Talk with your teen’s healthcare provider about other providers who will be involved in your teen’s care. Your teen may get care from a team that may include school staff, counselors, therapists, social workers, psychologists, and psychiatrists. Your teen’s care team will depend on his or her needs and how serious the depression is.
Tell others about your teen’s bipolar disorder. Work with your teen’s healthcare provider and schools to create a treatment plan.
Reach out for support. Being in touch with other parents who have a teen with bipolar disorder may be helpful. If you feel overwhelmed or stressed out, talk with your teen’s healthcare provider about a support group for caregivers of people with bipolar disorder.
Take all symptoms of depression, mania, and suicide very seriously. Get treatment right away. Suicide is a health emergency. Talk with your teen’s healthcare provider for more information. Find out who to contact, and what to do if your teen has suicidal thoughts. Have an emergency plan in place.
Call your healthcare provider right away if your teen:
Feels extreme depression, fear, anxiety, or anger toward him or herself or others
Feels out of control
Hears voices that others don’t hear
Sees things that others don’t see
Can’t sleep or eat for 3 days in a row
Shows behavior that concerns friends, family, or teachers, and others express concern about this behavior and ask you to seek help
Call 911 if your teen has suicidal thoughts, a suicide plan, and the means to carry out the plan.

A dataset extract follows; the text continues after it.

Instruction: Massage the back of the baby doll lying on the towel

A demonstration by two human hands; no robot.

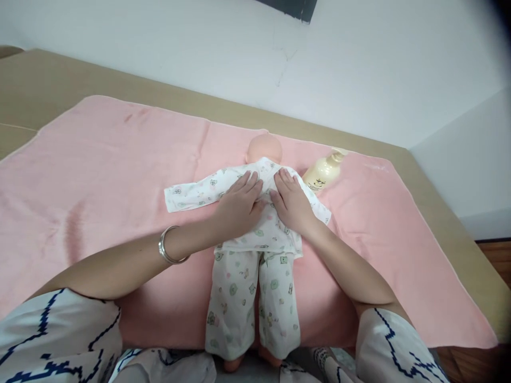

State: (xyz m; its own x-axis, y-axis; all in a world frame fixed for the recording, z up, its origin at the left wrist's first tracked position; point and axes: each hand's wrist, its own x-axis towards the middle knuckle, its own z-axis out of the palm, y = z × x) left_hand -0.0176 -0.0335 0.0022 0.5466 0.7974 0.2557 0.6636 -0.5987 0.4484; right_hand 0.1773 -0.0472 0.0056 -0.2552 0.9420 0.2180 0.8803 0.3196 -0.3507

Bipolar disorder is a type of depression. A teen with this disorder often has abnormal mood swings that shift between depression and mania.
The exact cause of bipolar disorder is unknown. But it tends to run in families.
A teen must have both depressive and manic symptoms to a varying degree to be diagnosed with the disorder.
A mental health provider makes a diagnosis after a mental health evaluation.
Treatment may include medicine and talk therapy.
Tips to help you get the most from a visit to your child’s healthcare provider:
Know the reason for the visit and what you want to happen.
Before your visit, write down questions you want answered.
At the visit, write down the name of a new diagnosis, and any new medicines, treatments, or tests. Also write down any new instructions your provider gives you for your child.
Know why a new medicine or treatment is prescribed and how it will help your child. Also know what the side effects are.
Ask if your child’s condition can be treated in other ways.
Know why a test or procedure is recommended and what the results could mean.
Know what to expect if your child does not take the medicine or have the test or procedure.
If your child has a follow-up appointment, write down the date, time, and purpose for that visit.
Know how you can contact your child’s provider after office hours. This is important if your child becomes ill and you have questions or need advice.